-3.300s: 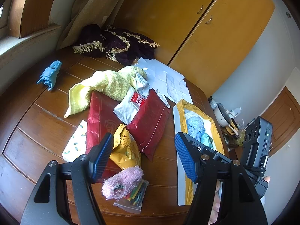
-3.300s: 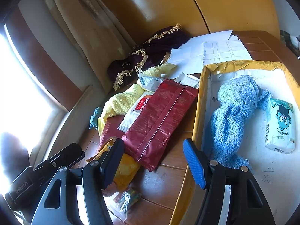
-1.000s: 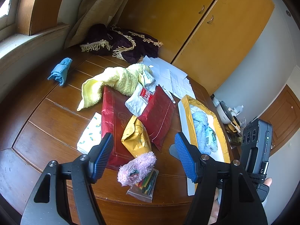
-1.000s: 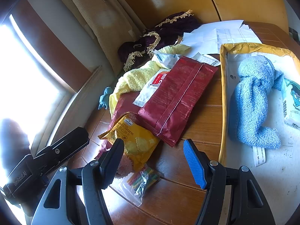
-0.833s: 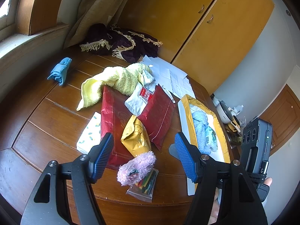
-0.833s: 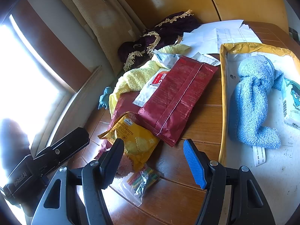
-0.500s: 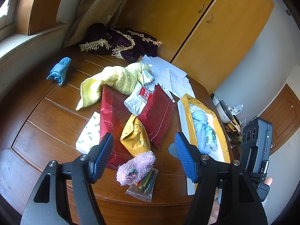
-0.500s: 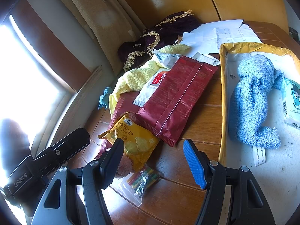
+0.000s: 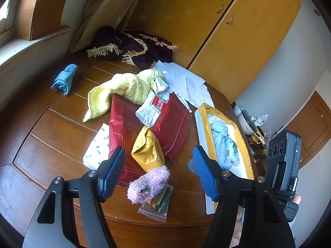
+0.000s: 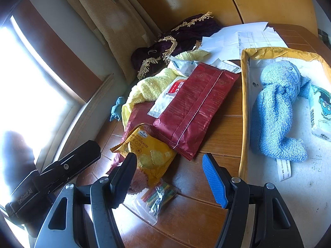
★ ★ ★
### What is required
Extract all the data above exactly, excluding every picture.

### Response
-3.300s: 
-3.300s: 
-1.000s: 
-1.000s: 
-0.833s: 
-0.833s: 
-0.500s: 
-0.500s: 
+0.000s: 
+0.000s: 

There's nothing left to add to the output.